The setback for the Turkish ruling Justice and Development Party (AKP) in the municipal vote is a warning to President Recep Tayyip Erdogan, lawmaker Ozturk Yilmaz of the opposition Republican People’s Party (CHP) said.
“The results of these elections reflect economic uncertainty the country has been living in for the past few years, as well as concerns about the government’s polarizing discourse,” Yilmaz said.
He stressed the victory of the opposition CHP put a pressure on it to deliver.
“Let’s see how the opposition fares. Only time will tell how the local authorities treat the newly elected mayors,” the lawmaker added, saying it was too early to predict how the AKP challenge of the results in Istanbul will play out.

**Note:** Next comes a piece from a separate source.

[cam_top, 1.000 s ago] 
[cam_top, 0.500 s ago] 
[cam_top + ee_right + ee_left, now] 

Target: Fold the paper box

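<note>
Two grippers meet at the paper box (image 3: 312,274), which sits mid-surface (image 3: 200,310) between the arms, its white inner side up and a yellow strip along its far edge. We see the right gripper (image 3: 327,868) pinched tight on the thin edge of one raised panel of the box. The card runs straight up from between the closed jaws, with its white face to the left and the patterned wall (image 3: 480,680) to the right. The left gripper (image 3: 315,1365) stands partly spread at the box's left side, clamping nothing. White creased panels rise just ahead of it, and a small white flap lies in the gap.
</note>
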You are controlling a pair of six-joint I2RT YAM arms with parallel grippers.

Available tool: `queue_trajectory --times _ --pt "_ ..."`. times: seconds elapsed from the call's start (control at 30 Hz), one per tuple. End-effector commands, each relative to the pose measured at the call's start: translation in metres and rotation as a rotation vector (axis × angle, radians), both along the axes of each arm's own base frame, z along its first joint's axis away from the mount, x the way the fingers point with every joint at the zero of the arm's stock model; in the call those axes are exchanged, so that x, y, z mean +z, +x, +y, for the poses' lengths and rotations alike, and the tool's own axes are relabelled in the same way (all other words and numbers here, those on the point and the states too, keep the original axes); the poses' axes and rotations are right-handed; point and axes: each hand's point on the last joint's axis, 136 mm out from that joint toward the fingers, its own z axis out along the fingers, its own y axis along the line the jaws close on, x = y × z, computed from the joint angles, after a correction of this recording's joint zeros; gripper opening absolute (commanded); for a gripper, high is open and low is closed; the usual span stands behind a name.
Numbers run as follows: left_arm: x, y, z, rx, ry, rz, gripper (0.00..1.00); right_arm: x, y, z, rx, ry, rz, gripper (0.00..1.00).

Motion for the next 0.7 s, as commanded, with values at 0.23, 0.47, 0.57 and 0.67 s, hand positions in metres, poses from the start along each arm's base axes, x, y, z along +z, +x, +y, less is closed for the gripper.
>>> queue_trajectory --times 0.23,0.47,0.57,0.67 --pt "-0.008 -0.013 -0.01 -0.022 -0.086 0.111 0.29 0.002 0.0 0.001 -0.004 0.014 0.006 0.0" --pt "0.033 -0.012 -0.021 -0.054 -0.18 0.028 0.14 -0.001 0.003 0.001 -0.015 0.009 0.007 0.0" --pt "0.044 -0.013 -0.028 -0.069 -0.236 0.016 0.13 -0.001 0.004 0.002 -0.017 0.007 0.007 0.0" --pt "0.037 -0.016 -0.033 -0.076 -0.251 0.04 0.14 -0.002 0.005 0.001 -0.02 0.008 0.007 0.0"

With nearly all ballots counted, AKP appears to have lost the capital Ankara to the CHP candidate. The main opposition party also has a paper-thin lead in the biggest city and economic hub Istanbul.
Turks were voting for mayors of 30 metropolitan cities, scores of provincial capitals and hundreds of municipal districts, as well as for local assembly representatives and village administrators.
The AKP-led alliance has been triumphant in the municipal polls after winning 51.6 percent of votes. The CHP-led bloc came second with 37.5 percent. The Kurdish Peoples’ Democratic Party was backed in the Kurdish-majority southeast.